Firstly if you’re only having trouble sleeping every once in a while, don’t worry about it. Most people sleep badly now and again, sometimes for no obvious reason, but especially when life gets stressful and challenging. This is normal and doesn’t necessarily mean insomnia is the issue. Even the best sleepers have bad nights when under stress. But if bad night after bad night seems to keep on happening, this could indicate a bigger problem.

Since you’re reading this article, I suspect you’re currently somewhat bothered by your sleep, or lack of it. Bear in mind that ‘Insomnia’ is a descriptive term and not a definitive diagnosis. It is not a disease you are stuck with, however bad it might feel or despite how long you’ve been experiencing it. So try not to get too bogged down deciphering whether or not you are an ‘insomniac’ by definition or not. If you’re unhappy with your sleep, then that’s what’s important, you not being happy about it. As is usually the case, labels are often unhelpful and don’t tell the full story.

How do you know if you’re suffering from insomnia?

You may think it’s obvious in that you just can’t sleep, but this is incorrect and misleading. Firstly no insomniac never sleeps, despite what they might think, someone will always sleep eventually. Our biological sleep drive just gets too big to stop anyone from sleeping after being awake for long enough. Secondly most insomniacs do actually sleep each night. They might not get much sleep, but it’s rare to go through a whole night without any sleep whatsoever.

The exact symptoms of insomnia are varied but typically include regularly suffering from one or more of the following over an extended period of time:

  • Getting less than six hours of sleep at night.
  • Feeling sleepy and or especially tired during the day.
  • Struggling to fall asleep when going to bed.
  • Waking up too early and not being able to get back to sleep.
  • Waking up often during the night and struggling to fall asleep again.
  • Feeling anxious, worried and stressed about sleep.
  • Sleep issues negatively affecting other areas of life, such as relationships and work.

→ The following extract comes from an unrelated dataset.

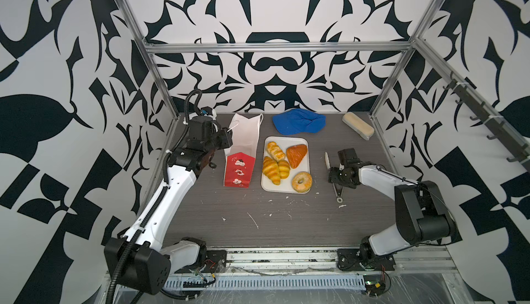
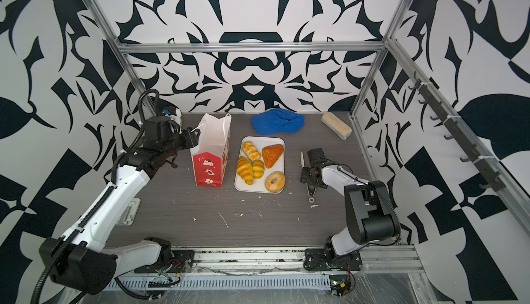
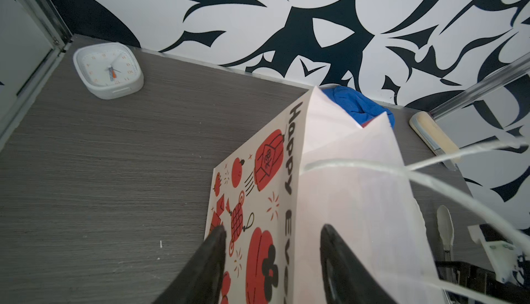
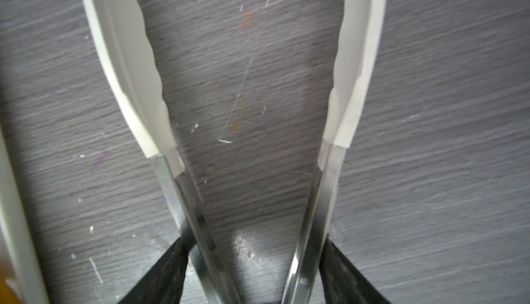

Insomnia isn’t always the same for everyone and one way it’s categorised is by how long someone’s been suffering from it, either being acutely or chronically:

Acute Insomnia:

This is short-term insomnia that lasts from a few days to a few weeks. It’s usually caused by something stressful happening in life, such as exams, break ups, work stress, health scares, pregnancy or grieving. It can also be caused by jet lag, shift work, some medications and being ill. This type of insomnia often goes away on its own when the difficult period passes over.

Chronic Insomnia:

This is the long-term kind and is where routinely sleeping badly has consistently lasted for more than three months. It might be because of underlying health problems (mental or physical), lifestyle factors and chronically high stress levels. More often though, chronic insomnia is a sleep-anxiety related issue, whereby anxiety, worry and stress about sleep consistently disrupt it. This often leads to other problematic behaviours and habitual patterns of thinking that further disrupt sleep.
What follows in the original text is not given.